- What the task requires: Filter the records, keeping every line that has the string "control".

[[ Input material open ]]

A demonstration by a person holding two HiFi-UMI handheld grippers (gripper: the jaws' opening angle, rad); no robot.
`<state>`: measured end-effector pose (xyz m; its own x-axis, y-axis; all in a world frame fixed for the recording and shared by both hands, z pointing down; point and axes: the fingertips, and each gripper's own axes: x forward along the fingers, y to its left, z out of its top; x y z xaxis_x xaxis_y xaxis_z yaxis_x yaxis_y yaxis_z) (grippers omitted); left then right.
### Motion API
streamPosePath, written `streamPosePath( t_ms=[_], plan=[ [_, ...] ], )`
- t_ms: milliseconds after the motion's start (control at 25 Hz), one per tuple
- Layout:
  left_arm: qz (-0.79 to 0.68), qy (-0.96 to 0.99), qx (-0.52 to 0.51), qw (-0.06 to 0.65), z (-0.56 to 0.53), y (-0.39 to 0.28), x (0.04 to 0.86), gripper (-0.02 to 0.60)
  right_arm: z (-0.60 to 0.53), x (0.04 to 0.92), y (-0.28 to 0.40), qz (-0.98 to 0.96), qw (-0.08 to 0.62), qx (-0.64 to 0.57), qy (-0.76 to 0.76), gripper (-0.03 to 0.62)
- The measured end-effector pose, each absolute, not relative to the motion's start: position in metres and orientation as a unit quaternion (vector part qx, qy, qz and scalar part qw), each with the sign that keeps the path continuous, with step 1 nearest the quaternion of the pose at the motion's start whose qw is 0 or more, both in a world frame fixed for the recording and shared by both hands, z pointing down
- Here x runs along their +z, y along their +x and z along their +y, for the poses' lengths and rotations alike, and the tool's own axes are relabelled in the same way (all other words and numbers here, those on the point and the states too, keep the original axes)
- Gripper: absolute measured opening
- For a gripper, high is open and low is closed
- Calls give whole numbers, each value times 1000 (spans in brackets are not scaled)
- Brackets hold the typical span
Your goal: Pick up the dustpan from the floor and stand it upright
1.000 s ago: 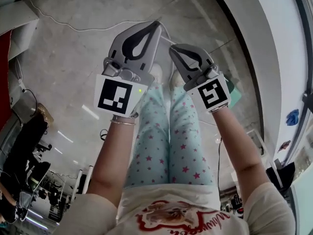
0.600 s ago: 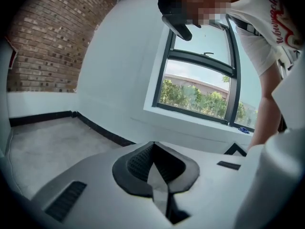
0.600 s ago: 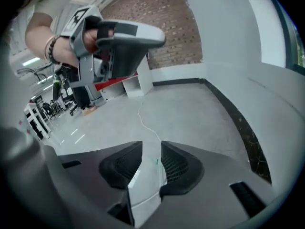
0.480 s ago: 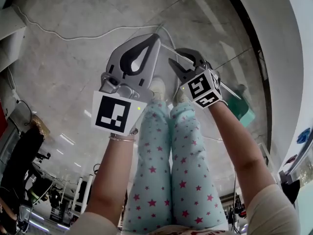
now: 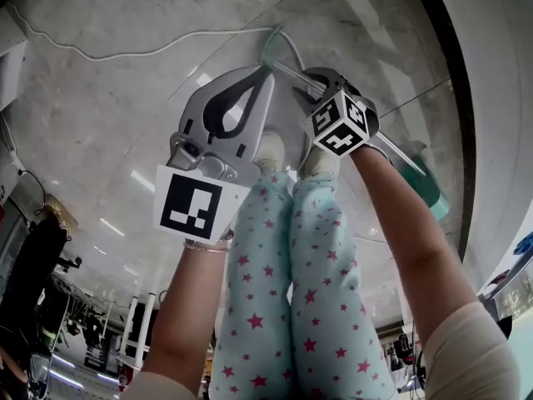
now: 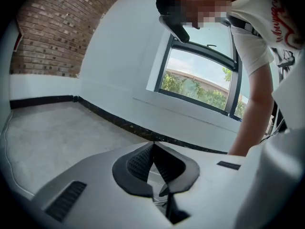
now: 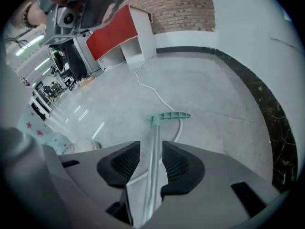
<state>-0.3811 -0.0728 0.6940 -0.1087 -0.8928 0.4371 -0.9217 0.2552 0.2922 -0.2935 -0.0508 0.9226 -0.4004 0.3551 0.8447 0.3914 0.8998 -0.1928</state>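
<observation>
Dustpan [image 5: 426, 188] partly hidden behind the right forearm [image 5: 401, 223].

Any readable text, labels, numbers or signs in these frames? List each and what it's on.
No text can be read.
Shirt: red script print at the edge of the left gripper view, cut off, not readable.
Marker cube at left: black-and-white square pattern, no words.
Marker cube at right: the same kind of pattern, no words.
Dustpan: no label visible.

The pale polished floor [image 5: 108, 140] bears a long-handled dustpan [image 7: 155, 132] lying flat and a white cable [image 5: 125, 54].
</observation>
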Motion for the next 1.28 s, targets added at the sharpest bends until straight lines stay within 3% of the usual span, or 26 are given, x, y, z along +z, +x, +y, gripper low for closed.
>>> streamPosePath(
  t_ms=[320,480,1080,1280],
  plan=[
    [-731,625,37,271,-70,-373,700,19,-53,956,-291,-811,539,-21,-226,149],
    [-734,625,34,265,-72,-375,696,19,-56,959,-292,-809,548,3,-211,89],
    [-720,642,38,259,-79,-348,688,18,-53,974,-292,-800,565,4,-204,98],
    [-722,644,32,249,-80,-348,661,19,-67,934,-295,-818,551,-11,-166,97]
  ],
)
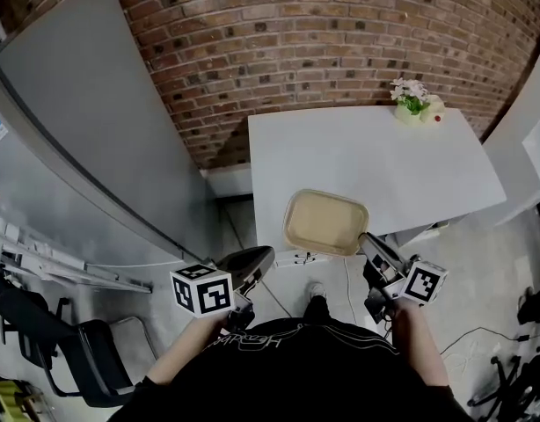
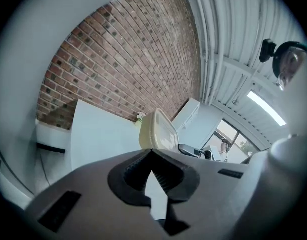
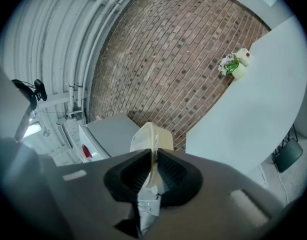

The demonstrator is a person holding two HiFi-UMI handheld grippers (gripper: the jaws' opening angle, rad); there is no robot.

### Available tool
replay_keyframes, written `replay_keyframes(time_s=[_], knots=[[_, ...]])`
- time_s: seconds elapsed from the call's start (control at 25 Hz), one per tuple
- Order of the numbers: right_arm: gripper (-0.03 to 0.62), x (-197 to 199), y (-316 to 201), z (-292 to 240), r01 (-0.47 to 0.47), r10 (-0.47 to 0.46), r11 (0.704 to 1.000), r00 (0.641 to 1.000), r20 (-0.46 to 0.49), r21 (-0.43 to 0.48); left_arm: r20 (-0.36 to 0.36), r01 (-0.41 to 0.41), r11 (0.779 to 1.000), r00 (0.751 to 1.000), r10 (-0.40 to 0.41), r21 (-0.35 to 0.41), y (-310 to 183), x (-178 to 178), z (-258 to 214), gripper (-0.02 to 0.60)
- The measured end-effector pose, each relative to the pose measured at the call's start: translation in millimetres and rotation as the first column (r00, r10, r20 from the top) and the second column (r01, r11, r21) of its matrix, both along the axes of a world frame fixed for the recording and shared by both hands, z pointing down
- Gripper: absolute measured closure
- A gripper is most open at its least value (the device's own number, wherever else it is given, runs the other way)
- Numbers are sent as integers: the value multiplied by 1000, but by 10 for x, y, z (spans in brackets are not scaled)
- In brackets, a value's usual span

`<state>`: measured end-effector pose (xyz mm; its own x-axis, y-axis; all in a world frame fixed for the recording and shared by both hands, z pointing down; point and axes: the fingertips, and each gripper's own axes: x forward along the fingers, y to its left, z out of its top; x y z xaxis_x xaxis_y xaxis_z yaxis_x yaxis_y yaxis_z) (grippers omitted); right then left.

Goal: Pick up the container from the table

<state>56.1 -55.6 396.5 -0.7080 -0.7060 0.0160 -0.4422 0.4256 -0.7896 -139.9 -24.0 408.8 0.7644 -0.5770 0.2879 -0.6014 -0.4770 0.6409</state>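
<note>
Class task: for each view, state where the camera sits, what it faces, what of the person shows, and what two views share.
Head view: on the person's head, facing steeply down at the white table; black shirt, forearms, both hand-held grippers show.
Left gripper view: on the left hand-held gripper, facing the red brick wall; shut jaws show.
Right gripper view: on the right hand-held gripper, jaws clamping the beige plastic container.
All share that container.

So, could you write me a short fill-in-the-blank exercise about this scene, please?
The right gripper is shut on the rim of the beige ____.
The left gripper is shut and holds ____.
The wall behind the white table is built of ____.
On the table's far corner stands a pot of ____.
Missing words: container; nothing; brick; flowers.
</note>
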Motion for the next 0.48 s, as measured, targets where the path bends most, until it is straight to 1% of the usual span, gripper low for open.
replay_keyframes(time_s=[0.2, 0.48], knots=[[549, -168, 139, -92, 14, -14, 1000, 1000, 6, 24, -16, 20, 1000, 1000, -20, 13, 131, -160, -43, 578], [549, -318, 245, -145, 27, -27, 999, 1000, -4, 31, -45, 26, 1000, 999, -26, 16, 237, -262, -48, 578]])
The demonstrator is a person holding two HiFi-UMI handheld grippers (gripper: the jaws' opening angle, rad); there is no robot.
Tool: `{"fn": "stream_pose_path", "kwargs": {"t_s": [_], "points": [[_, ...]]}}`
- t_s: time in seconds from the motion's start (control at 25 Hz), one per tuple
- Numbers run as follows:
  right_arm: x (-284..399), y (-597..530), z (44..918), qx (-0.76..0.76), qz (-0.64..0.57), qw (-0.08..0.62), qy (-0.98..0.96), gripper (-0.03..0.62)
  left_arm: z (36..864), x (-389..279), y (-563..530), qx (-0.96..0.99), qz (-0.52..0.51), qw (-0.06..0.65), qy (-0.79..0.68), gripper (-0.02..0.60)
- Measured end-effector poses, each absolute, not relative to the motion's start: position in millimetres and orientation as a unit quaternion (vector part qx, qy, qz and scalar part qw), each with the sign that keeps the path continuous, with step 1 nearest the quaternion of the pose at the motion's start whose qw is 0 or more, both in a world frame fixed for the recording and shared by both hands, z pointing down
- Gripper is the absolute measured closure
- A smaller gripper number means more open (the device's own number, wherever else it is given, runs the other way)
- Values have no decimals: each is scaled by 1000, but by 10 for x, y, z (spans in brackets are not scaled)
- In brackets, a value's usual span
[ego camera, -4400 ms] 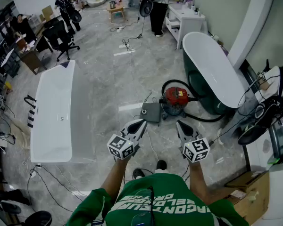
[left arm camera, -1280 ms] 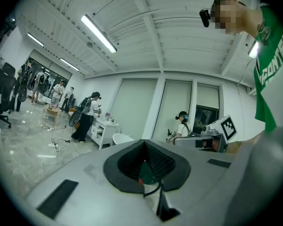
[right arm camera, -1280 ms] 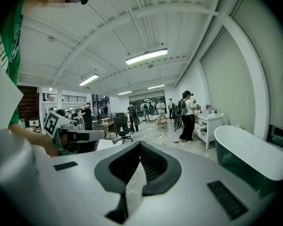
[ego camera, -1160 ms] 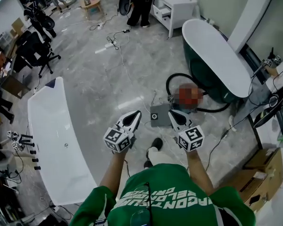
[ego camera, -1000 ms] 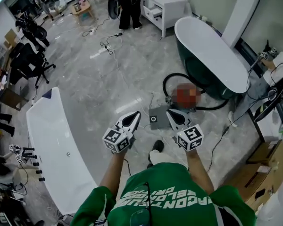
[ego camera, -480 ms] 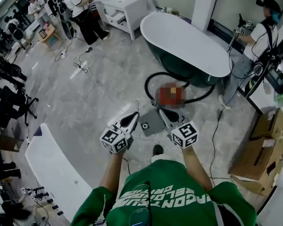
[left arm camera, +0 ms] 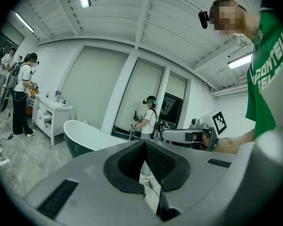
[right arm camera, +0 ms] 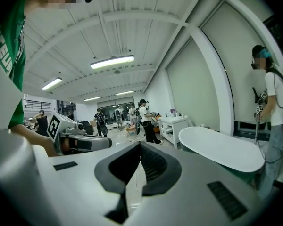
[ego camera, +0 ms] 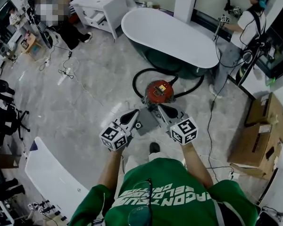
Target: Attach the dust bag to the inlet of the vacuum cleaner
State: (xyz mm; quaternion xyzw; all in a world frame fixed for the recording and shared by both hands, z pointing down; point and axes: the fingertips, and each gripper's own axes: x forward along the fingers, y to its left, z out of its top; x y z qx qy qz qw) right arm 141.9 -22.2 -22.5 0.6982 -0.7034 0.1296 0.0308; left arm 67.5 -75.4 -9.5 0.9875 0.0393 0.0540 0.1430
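— How are the tongs?
— The left gripper [ego camera: 134, 112] has its jaws pressed together on nothing.
— And the bag?
— The dust bag [ego camera: 145, 123] lies flat on the floor between both tools. The right gripper [ego camera: 160, 108] is closed and empty too, with the red vacuum cleaner [ego camera: 160, 91] just beyond.
— How will it handle?
— Probably light and limp, so I'd pinch the stiffer edge round its opening.

Head view: high up, steeply down onto floor [ego camera: 96, 91], left gripper [ego camera: 133, 114] and right gripper [ego camera: 162, 108] close below. Gripper views: near level, looking outward; all three share the bathtub [ego camera: 170, 34].
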Motion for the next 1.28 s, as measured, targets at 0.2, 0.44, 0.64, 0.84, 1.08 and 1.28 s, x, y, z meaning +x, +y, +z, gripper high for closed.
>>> {"fn": "stream_pose_path", "kwargs": {"t_s": [0.2, 0.44, 0.64, 0.84, 1.08, 1.28], "points": [[1351, -260, -224, 713, 133, 47, -687, 586, -78, 691, -847, 985, 49, 151, 66, 578], [1139, -305, -260, 742, 131, 50, -656, 586, -162, 518, -920, 982, 40, 150, 105, 578], [880, -459, -268, 753, 129, 60, -642, 586, -232, 278, -1151, 981, 31, 149, 119, 578], [742, -529, -211, 759, 136, 66, -633, 586, -208, 156, -1304, 980, 31, 153, 124, 578], [647, -609, -126, 759, 137, 80, -631, 586, -140, 57, -1399, 980, 38, 147, 129, 578], [676, -707, -71, 755, 130, 95, -636, 586, -47, 39, -1522, 981, 46, 139, 126, 578]]}}
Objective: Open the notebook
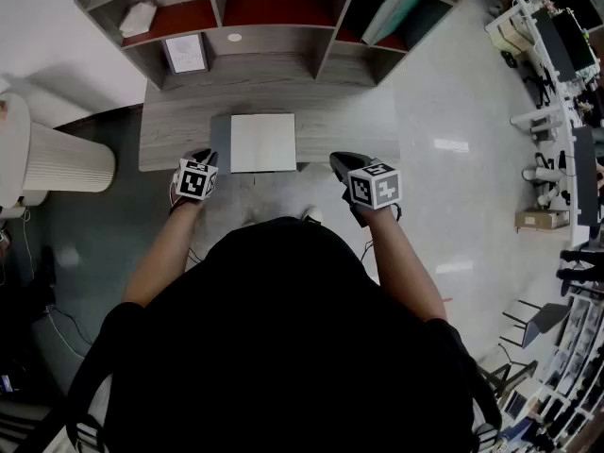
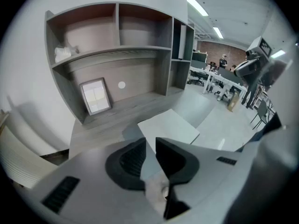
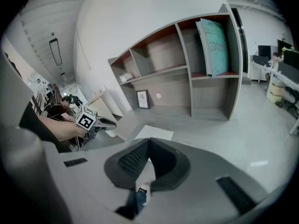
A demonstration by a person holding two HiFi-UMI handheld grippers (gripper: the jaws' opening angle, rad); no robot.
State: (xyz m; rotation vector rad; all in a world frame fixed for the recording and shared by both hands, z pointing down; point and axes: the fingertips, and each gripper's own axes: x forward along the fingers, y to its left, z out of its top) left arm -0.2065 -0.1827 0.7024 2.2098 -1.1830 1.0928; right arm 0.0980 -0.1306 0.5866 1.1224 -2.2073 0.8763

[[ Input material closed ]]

- Reply:
- t_ms: milliseconds after the motion's start (control at 25 Hz), one per tuple
- time_s: seconds elapsed from the call's start (control at 25 Hz), one per tuple
- t_s: time in seconds from the motion's start (control at 25 Hz), one per tuple

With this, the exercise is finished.